Reproduce the data in its entirety, exactly as written.

Collected material below:

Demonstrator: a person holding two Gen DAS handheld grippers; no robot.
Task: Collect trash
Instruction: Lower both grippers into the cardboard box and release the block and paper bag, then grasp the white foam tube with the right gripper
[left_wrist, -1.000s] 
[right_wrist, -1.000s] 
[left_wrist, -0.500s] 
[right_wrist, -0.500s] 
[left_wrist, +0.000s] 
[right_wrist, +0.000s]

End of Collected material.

### Task result
Demonstrator: a person holding two Gen DAS handheld grippers; no robot.
Task: Collect trash
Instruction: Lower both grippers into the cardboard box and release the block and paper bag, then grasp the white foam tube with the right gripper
[left_wrist, -1.000s] 
[right_wrist, -1.000s] 
[left_wrist, -0.500s] 
[right_wrist, -0.500s] 
[left_wrist, +0.000s] 
[right_wrist, +0.000s]

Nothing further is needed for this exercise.